== Your goal ==
Set down, word for word, each line from the top of the data through the line that has "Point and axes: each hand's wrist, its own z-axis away"; omit every picture.
= = = =
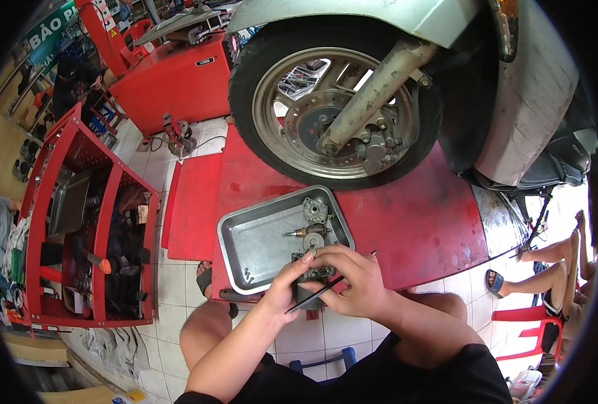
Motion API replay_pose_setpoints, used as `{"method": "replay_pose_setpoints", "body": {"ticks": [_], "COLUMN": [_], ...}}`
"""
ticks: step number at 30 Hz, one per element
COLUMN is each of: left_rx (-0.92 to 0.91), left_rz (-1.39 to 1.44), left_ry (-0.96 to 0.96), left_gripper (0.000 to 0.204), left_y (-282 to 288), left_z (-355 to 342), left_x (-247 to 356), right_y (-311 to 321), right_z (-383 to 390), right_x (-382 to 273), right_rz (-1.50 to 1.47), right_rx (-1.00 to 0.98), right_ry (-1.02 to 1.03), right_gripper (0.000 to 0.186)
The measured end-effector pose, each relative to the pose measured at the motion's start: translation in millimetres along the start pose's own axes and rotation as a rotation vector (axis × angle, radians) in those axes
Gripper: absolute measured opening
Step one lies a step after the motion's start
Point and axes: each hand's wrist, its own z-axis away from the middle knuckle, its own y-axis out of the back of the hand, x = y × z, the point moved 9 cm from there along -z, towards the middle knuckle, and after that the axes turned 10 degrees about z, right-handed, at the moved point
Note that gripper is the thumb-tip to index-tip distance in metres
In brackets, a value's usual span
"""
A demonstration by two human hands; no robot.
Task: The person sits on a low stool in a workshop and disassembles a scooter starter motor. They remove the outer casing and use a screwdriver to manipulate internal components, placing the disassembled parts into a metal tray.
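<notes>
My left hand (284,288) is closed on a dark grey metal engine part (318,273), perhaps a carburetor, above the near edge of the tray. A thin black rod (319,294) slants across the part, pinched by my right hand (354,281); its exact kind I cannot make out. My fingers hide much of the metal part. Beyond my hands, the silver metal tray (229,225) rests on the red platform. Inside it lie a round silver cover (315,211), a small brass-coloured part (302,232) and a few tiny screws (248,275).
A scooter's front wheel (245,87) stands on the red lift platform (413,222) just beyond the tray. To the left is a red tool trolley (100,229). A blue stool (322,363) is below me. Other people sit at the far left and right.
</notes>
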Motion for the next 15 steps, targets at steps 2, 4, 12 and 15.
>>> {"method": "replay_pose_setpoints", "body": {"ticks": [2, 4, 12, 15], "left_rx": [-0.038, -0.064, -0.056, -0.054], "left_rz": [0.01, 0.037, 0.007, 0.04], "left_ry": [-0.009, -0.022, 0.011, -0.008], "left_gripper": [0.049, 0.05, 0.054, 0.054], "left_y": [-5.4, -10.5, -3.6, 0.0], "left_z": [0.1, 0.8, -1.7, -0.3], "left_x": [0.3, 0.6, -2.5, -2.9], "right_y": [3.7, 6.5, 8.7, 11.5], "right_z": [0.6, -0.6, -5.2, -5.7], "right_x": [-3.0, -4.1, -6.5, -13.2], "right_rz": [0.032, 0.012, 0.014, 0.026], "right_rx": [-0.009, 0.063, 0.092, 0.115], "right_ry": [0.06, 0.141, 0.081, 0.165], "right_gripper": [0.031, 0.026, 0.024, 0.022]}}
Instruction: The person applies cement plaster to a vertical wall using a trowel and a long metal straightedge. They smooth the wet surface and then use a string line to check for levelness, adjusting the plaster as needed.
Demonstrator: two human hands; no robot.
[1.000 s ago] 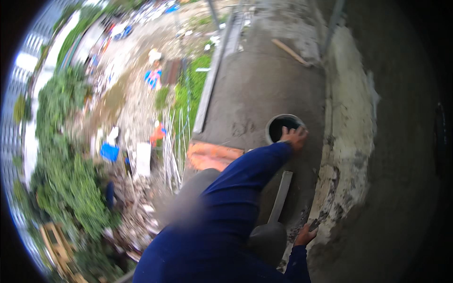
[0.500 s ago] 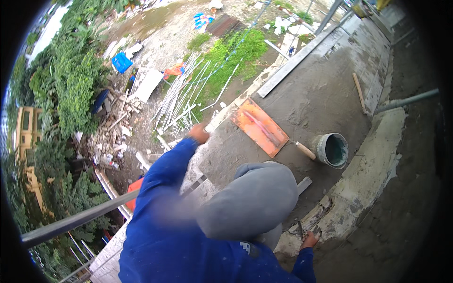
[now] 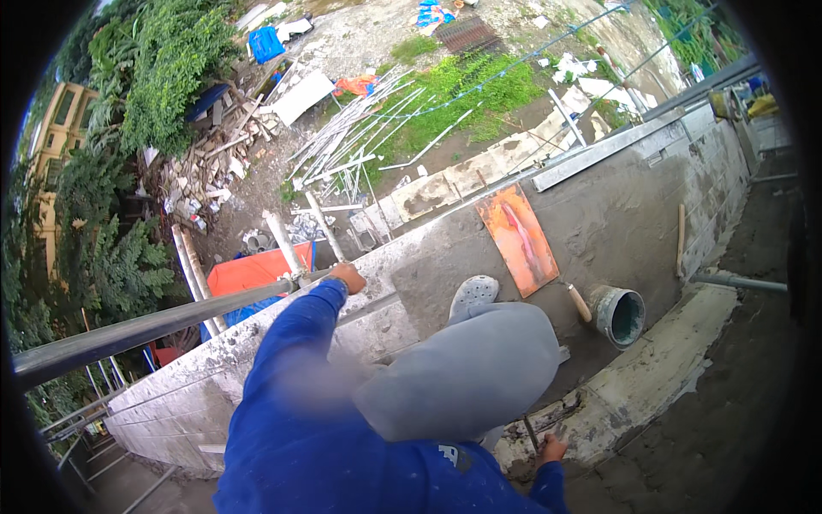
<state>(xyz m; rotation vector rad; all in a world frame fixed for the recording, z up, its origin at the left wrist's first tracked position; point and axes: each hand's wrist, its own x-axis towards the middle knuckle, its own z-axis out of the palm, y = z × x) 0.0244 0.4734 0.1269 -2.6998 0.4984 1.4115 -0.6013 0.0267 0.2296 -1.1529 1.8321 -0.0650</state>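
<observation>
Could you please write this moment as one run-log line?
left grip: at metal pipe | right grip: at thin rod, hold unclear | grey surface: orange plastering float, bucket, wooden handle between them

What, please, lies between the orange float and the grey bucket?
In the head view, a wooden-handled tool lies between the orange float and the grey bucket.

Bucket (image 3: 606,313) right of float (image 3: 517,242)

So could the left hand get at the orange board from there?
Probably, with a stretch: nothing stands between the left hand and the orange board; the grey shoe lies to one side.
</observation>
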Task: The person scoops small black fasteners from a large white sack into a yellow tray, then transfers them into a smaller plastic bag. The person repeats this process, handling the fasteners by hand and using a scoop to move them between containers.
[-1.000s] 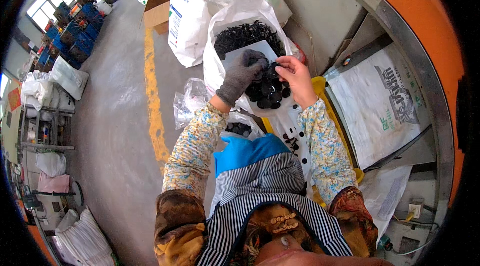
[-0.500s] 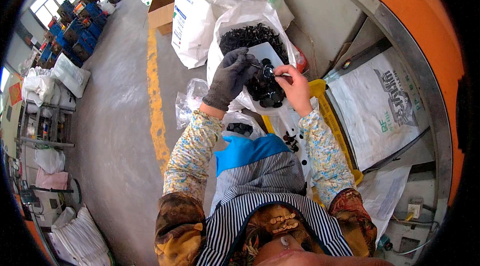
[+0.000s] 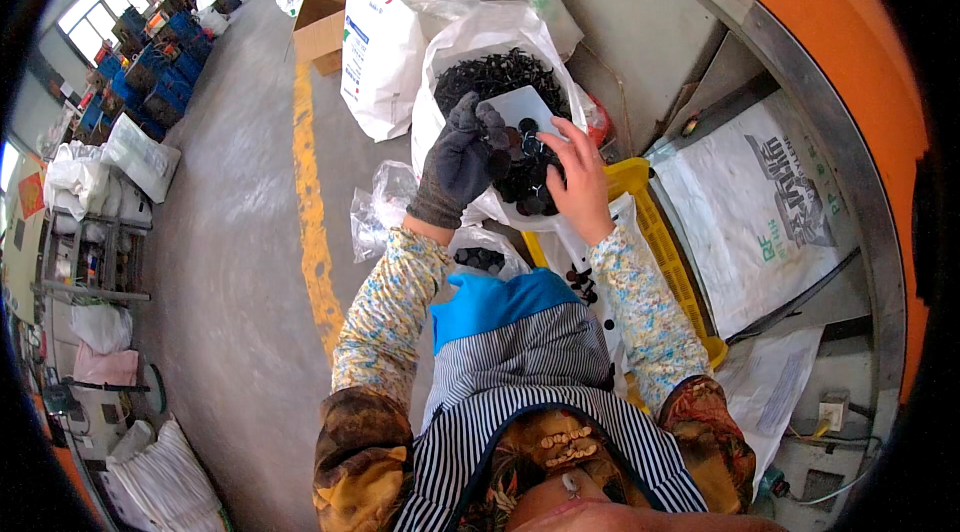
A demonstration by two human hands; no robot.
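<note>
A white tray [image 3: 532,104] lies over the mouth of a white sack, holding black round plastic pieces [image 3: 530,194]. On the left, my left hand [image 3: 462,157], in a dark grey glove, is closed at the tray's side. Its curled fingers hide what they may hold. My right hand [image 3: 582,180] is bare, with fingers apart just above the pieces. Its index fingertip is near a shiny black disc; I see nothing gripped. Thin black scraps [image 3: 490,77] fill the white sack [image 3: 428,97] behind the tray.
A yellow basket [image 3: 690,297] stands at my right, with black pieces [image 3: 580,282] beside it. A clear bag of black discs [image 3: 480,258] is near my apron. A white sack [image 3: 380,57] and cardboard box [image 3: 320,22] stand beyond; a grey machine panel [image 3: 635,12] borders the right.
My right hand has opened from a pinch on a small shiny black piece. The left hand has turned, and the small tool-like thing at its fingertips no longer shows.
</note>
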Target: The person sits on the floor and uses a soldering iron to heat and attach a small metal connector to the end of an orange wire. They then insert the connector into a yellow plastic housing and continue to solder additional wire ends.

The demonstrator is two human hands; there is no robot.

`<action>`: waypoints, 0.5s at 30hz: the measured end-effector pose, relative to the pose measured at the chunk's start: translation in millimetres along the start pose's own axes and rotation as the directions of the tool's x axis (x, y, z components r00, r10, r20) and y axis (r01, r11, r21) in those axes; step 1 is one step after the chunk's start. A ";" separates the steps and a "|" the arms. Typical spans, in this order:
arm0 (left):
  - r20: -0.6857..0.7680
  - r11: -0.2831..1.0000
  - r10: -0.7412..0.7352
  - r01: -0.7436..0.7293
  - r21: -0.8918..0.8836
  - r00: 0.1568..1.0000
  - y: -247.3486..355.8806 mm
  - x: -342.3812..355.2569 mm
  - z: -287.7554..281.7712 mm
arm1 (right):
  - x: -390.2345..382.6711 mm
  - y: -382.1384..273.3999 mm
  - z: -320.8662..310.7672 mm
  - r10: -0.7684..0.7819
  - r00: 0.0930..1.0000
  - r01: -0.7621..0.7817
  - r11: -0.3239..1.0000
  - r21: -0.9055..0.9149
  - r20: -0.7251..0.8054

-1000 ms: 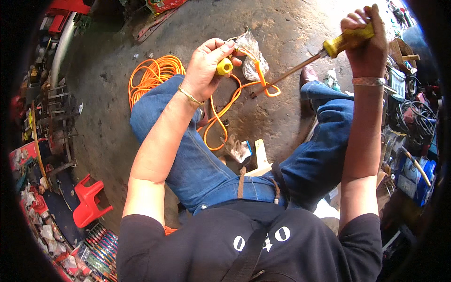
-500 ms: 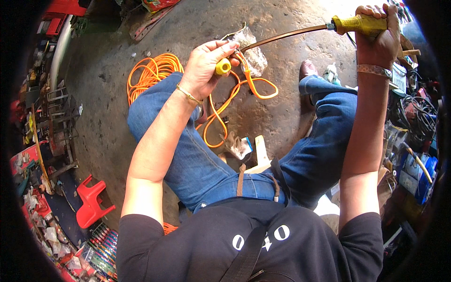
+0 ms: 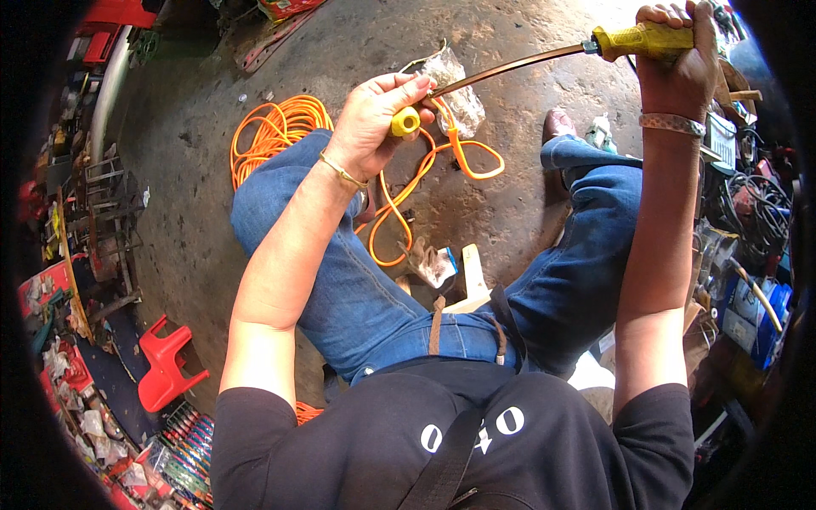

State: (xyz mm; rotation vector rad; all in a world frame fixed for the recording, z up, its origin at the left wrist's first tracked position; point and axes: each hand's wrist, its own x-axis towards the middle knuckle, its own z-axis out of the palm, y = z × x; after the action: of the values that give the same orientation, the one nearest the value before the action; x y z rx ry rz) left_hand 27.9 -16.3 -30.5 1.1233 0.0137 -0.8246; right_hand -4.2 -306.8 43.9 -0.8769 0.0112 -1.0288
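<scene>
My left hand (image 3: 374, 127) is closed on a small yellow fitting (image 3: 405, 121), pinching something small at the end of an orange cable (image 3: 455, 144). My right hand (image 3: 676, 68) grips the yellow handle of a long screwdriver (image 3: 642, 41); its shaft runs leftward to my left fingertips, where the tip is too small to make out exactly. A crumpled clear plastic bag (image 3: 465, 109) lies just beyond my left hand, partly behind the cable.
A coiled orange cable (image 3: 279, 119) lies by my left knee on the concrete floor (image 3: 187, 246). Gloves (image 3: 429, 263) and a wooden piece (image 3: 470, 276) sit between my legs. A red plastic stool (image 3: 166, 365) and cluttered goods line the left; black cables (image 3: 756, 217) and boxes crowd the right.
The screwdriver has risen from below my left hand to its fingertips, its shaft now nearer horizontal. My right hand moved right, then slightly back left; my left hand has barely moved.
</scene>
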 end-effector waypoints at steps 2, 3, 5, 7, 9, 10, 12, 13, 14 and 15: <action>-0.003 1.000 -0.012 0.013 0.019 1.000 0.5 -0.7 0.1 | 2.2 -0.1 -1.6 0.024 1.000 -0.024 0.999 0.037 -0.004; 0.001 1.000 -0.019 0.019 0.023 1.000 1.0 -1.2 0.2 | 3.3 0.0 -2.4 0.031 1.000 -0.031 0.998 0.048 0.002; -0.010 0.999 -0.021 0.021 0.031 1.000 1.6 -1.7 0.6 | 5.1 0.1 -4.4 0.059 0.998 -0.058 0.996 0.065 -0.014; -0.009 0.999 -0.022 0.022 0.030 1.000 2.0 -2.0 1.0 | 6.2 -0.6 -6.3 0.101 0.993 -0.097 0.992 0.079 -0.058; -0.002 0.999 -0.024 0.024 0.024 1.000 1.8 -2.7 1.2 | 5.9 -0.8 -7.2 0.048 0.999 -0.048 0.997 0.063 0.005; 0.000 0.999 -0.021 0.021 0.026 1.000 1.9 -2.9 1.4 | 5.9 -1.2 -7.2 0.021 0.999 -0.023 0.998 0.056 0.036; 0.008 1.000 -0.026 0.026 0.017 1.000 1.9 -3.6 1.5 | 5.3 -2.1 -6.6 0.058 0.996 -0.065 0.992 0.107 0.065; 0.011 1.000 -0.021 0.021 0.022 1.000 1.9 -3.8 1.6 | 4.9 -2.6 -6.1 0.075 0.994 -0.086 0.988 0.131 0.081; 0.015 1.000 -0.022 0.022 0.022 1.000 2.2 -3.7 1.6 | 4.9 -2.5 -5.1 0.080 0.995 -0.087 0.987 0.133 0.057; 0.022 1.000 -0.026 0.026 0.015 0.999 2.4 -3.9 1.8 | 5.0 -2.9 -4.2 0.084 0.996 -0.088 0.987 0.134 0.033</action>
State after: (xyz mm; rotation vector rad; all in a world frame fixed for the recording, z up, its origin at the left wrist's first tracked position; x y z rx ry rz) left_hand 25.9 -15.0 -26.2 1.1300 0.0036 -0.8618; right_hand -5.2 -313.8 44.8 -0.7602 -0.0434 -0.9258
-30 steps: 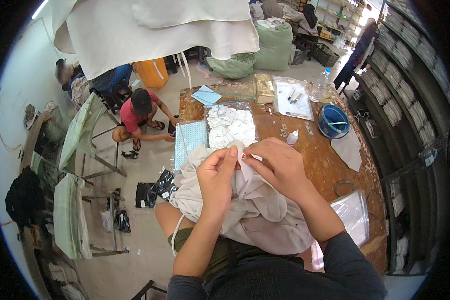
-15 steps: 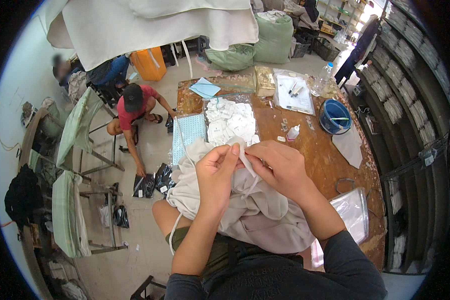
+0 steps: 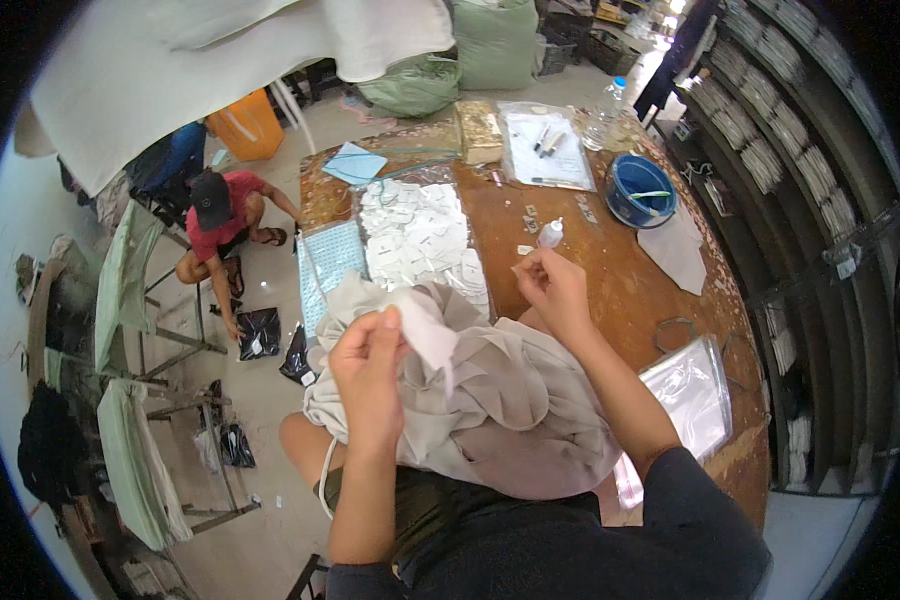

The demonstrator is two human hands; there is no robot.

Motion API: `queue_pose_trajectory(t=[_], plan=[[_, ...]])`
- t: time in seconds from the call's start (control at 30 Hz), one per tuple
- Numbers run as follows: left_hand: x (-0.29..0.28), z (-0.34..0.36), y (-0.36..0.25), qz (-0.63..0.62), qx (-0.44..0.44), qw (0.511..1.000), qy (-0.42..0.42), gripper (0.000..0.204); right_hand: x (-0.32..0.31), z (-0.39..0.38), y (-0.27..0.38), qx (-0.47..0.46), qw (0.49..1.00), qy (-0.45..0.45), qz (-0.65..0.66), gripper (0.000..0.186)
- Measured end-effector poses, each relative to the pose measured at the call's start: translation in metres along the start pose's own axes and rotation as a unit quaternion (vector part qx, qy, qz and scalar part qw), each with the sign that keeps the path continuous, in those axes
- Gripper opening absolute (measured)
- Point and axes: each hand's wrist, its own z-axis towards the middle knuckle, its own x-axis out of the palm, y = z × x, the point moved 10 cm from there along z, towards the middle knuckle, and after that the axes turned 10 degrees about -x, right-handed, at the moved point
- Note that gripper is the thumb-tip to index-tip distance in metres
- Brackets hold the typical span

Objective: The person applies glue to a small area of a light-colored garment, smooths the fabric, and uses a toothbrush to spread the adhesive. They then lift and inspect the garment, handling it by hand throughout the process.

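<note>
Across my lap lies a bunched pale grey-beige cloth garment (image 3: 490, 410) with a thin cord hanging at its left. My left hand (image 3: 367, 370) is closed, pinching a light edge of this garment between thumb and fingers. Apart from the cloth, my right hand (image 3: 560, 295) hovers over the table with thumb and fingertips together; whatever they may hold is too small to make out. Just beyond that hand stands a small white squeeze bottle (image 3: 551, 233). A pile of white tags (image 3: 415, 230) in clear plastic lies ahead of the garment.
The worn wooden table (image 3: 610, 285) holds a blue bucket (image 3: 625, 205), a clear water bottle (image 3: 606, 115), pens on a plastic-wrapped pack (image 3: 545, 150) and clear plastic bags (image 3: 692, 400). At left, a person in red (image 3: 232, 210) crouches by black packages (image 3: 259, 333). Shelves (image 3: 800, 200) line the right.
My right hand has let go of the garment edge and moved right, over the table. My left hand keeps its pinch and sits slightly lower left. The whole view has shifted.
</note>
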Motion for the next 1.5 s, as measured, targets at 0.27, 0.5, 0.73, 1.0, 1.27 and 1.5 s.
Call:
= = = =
== Response for this exercise ==
Motion API replay_pose_setpoints, used as `{"method": "replay_pose_setpoints", "body": {"ticks": [_], "COLUMN": [_], ...}}`
"""
ticks: step number at 30 Hz, one per element
COLUMN is each of: left_rx (-0.92 to 0.91), left_rz (-1.39 to 1.44), left_ry (-0.96 to 0.96), left_gripper (0.000 to 0.204), left_y (-282 to 288), left_z (-355 to 342), left_x (-247 to 356), right_y (-311 to 321), right_z (-383 to 390), right_x (-382 to 273), right_rz (-1.50 to 1.47), right_rx (-1.00 to 0.98), right_ry (-1.02 to 1.03), right_gripper (0.000 to 0.186)
The measured end-effector pose, each relative to the pose measured at the motion's start: translation in millimetres along the start pose's own axes and rotation as a rotation vector (axis × angle, radians) in those axes
Gripper: absolute measured opening
Step one lies a step after the motion's start
Point and axes: each hand's wrist, its own z-axis away from the middle knuckle, its own y-axis out of the back of the hand, x = y × z, the point moved 9 cm from there along -z, towards the middle knuckle, and after that the axes turned 10 degrees about z, right-handed, at the moved point

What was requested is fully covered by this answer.